The Training Function

Skeleton 'C' Function

These 4 steps have been put together within an appropriate layer control loop to form the skeleton 'C' function below:
void mlptrain(
  short *pi,      //pointer to inputs
  short *pt,      //pointer to true outputs
  int h) 
{
  for(nl = NAL; nl > 0; nl--)  //for each layer of the network
  {
    if(nl == NAL)  //If doing output layer (ie first time thru) 
    {
      PRIME EACH ELEMENT OF THE ERROR ARRAY WITH -(t j - o j).
    }
    for(nn = 0; nn < NN; nn++) //for each neuron in this layer
    {
      MULTIPLY NEURON'S PRIMED ERROR VALUE BY ðo/ða
      THEN ADJUST ALL THIS NEURON'S INPUT WEIGHTS
    }
    if(nl > 1)     //If not yet reached first active layer 
    {
      PRIME THE PREVIOUS LAYER'S ERROR ARRAY ELEMENTS
      WITH THIS LAYER'S ERROR * WEIGHT SUMMATIONS.
    }
  }
}
This expands into a complete 'C' function as follows:

The Complete 'C' Function

short	E1[N1], E2[N2], E3[N3],  //output errors for each layer
  *E[] = {NULL, E1, E2, E3};   //array of ptrs to above arrays

void mlptrain(
  short *pi,        //pointer to inputs
  short *pt,        //pointer to true outputs
  int h      )
{
  int nl;           //layer number
  L[0] = pi;        //points to start of network inputs array
  h += 15;          //shift factor to multiply by neta / R

  for(nl = NAL; nl > 0; nl--)   //for each layer of the network
  {
    short **ppw = *(W + nl),    //ptr to access layer's weights
    *pe = *(E + nl),            //ptr to layer's output errors
    *po = *(L + nl);            //ptr to layer's neural outputs
    int nn, NN = *(N + nl),     //neuron No within current layer
    NI = *(N - 1 + nl);         //number of inputs to this layer

    if(nl == NAL)               //If doing output layer, 

      //Prime each element of the error array with -(t j - o j)

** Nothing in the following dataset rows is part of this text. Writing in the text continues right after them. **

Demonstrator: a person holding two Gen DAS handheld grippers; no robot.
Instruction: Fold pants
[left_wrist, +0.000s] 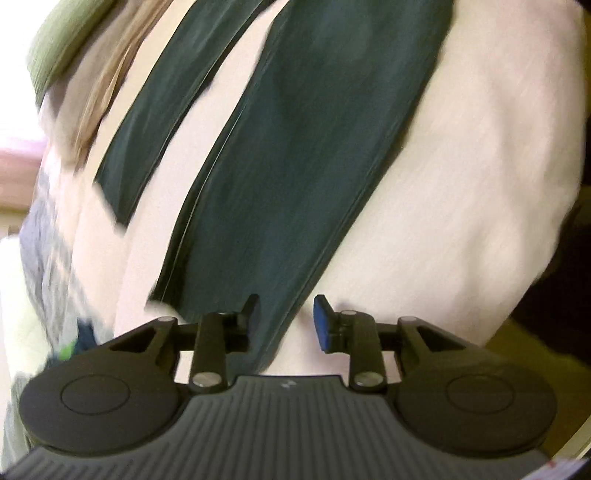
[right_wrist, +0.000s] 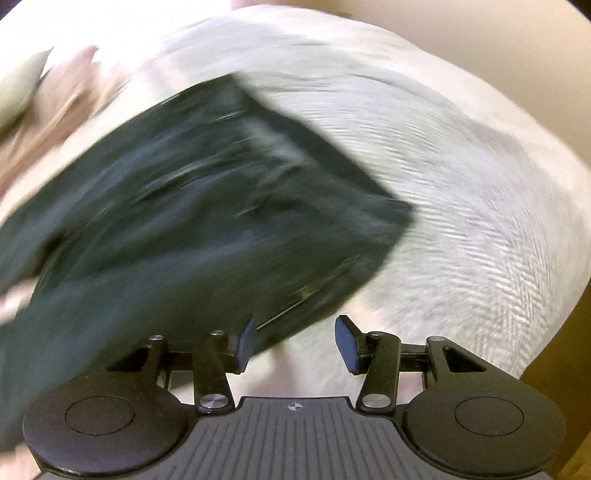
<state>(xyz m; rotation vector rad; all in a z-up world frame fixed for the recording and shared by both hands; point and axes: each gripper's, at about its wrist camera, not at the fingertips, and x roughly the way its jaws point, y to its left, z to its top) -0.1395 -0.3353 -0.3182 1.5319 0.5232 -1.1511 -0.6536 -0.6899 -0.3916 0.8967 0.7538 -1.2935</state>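
Pants (left_wrist: 295, 155), one dark pair, on one white bedspread (left_wrist: 461, 184); both hand-held grippers released.

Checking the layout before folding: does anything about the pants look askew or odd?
Nothing damaged. The dark pants lie diagonally on the white bedspread, with the two legs splayed apart by a wedge of bedspread rather than stacked. Both views are motion-blurred, so finer wrinkles can't be judged.

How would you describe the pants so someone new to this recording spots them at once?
Start from the white bedspread filling both wrist views. The pants lie spread on it, two legs running diagonally in the left view. They are the only dark teal-green cloth there; the items at the bed's far edge are pale green, tan and grey.
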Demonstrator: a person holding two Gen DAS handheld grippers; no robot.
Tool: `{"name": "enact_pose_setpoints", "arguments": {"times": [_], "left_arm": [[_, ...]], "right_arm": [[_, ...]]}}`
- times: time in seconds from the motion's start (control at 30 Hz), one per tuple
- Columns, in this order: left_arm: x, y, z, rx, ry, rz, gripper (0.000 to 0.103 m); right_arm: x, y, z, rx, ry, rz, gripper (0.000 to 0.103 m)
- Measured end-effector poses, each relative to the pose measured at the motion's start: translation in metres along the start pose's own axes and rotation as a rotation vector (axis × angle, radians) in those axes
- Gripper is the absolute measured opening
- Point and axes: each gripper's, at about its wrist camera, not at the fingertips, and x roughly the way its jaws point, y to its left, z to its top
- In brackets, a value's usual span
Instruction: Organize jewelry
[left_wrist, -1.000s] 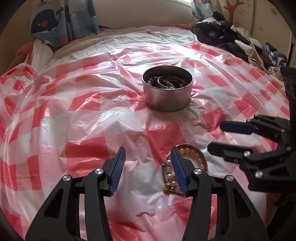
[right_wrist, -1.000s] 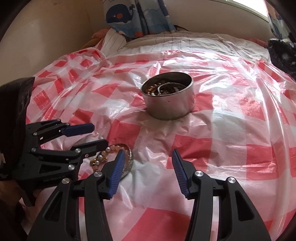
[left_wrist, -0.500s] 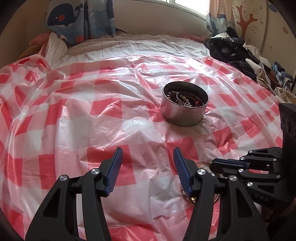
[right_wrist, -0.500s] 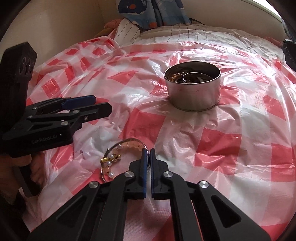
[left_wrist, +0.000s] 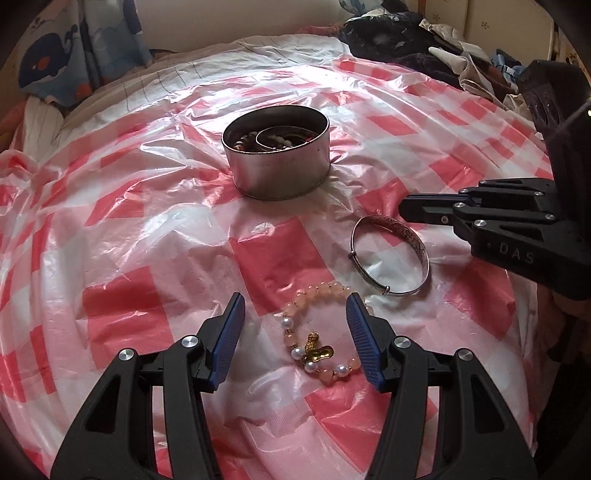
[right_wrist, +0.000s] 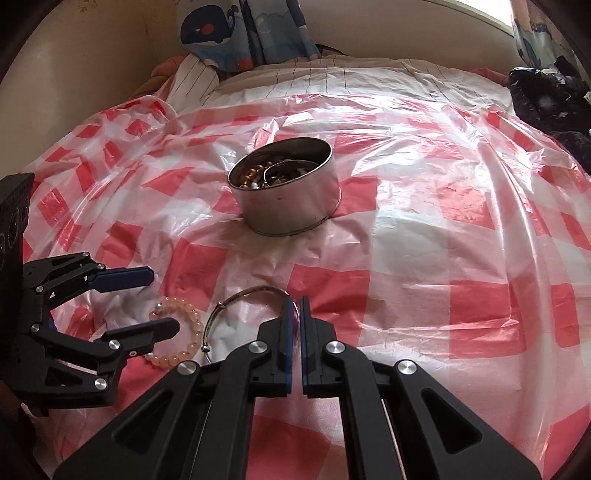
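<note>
A round metal tin (left_wrist: 277, 162) with several pieces of jewelry inside stands on the red-and-white checked plastic sheet (left_wrist: 147, 236); it also shows in the right wrist view (right_wrist: 288, 192). A pink bead and pearl bracelet (left_wrist: 317, 332) with a gold charm lies between the fingers of my open left gripper (left_wrist: 295, 339). A silver bangle (left_wrist: 391, 254) lies beside it. My right gripper (right_wrist: 294, 314) is shut on the bangle's rim (right_wrist: 236, 299). The left gripper (right_wrist: 147, 299) also shows open around the bead bracelet (right_wrist: 184, 336).
The sheet covers a bed. A whale-print cloth (right_wrist: 240, 33) and striped bedding lie at the far end. A pile of dark clothes (left_wrist: 406, 40) sits at the far right. A beige wall rises on the left.
The silver bangle has slid away from the bead bracelet, gripped by my right gripper. My left gripper has moved over the bead bracelet, which now lies between its fingers.
</note>
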Motion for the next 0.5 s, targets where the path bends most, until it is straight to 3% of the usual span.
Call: {"name": "enact_pose_setpoints", "arguments": {"times": [0.33,0.37,0.43,0.5], "left_arm": [[0.005,-0.0051,-0.0015,0.042,0.024,0.031,0.054],[0.0056,-0.0062,-0.0016,0.05,0.027,0.035,0.054],[0.0065,-0.008,-0.0019,0.062,0.03,0.042,0.054],[0.0071,-0.0091,-0.002,0.07,0.033,0.044,0.054]], "right_arm": [[0.0011,-0.0038,0.0001,0.013,-0.01,-0.013,0.006],[0.0016,-0.0033,0.0006,0.014,-0.009,-0.01,0.009],[0.0022,-0.0018,0.0009,0.011,-0.012,-0.01,0.038],[0.0033,0.0003,0.0007,0.0,-0.008,-0.017,0.039]]}}
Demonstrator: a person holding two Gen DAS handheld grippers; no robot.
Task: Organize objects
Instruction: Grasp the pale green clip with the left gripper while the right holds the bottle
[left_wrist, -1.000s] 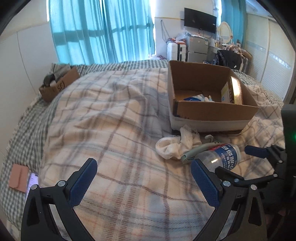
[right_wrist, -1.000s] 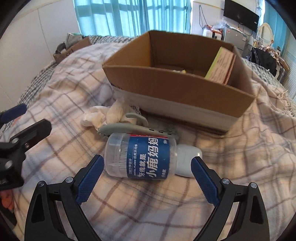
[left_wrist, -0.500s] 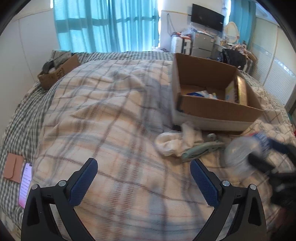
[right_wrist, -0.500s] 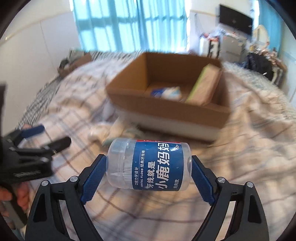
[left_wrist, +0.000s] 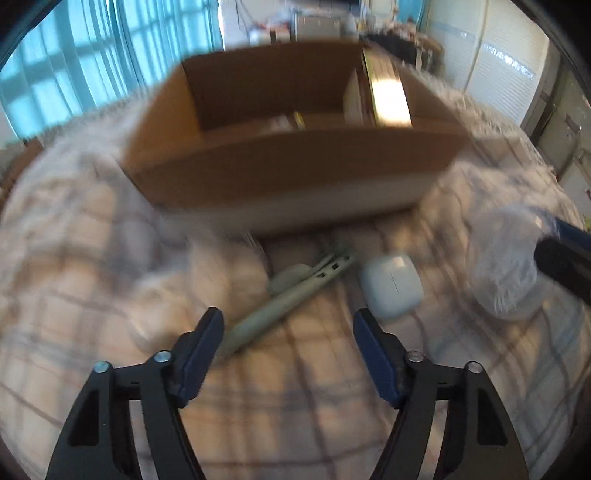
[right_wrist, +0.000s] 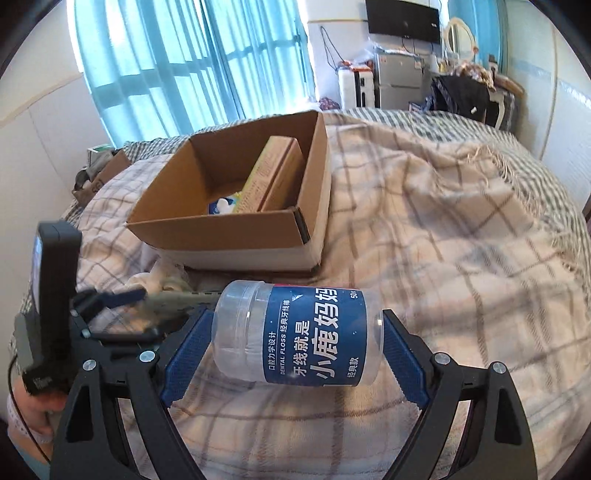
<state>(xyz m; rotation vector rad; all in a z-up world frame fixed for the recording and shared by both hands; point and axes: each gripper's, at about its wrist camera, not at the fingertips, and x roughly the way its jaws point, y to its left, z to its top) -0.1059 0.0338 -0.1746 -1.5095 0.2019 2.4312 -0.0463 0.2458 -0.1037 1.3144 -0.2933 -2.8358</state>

      for(nn = 0; nn < NN; nn++)
        *(pe + nn) = *(po + nn) - *(pt + nn);

      pi = *(L + nl - 1);      //ptr to start of layer's inputs

      //For each neuron in this layer, compute the output error

      for(nn = 0; nn < NN; nn++)
      {
        short *pw = *(ppw + nn);  //ptr to neurone's first weight 
        long o = *(po + nn),      //this neurone's output signal
          e = (((R + o) * (R - o)) >> 15) * *(pe + nn)) >> 13; 
        if(e > R) e = R; if (e < -R) e = -R;
        *(pe + nn)=e;             //ðF/ða = ðo/ða
                                  // * last time's summation†

        for(ni = 0; ni < NI; ni++)   //adjust each input weight
          *(pw + ni) -= ((e * *(pi + ni)) / NI) >> h;
      }
      if(nl > 1)   //If not yet reached the first active layer
      {
        short *ps = *(E + nl - 1);   /* pointer to previous
                                     layer's output errors*/
        for(ni = 0; ni < NI; ni++)   // for each input weight
        {                            //to this layer
          long Hi = 0, Lo = 0;       //See mlp() for explan-
          for(nn = 0; nn < NN; nn++) //ation of following code
          {
            long P = (long)*(pe + nn) * *(*(ppw + nn) + ni);
            Hi += P >> 16; Lo += P & 0xFFFF;
          }
          *(ps + ni) = ((Hi << 1) + (Lo >> 15)) / NN;
        }
      }   //End prime previous layer's error array elements 
    }     //with this layer's error * weight summations. †
  }
}

Overview

A training example comprises one input pattern plus its corresponding correct output pattern. The training data file contains a number of training examples which together represent the full range of patterns to which the network is being trained to respond.

The function mlptrain() adjusts the network's weights to minimise the error between the network's output and the known correct output for each given training example. The function is therefore called once after each training example has been presented to the network.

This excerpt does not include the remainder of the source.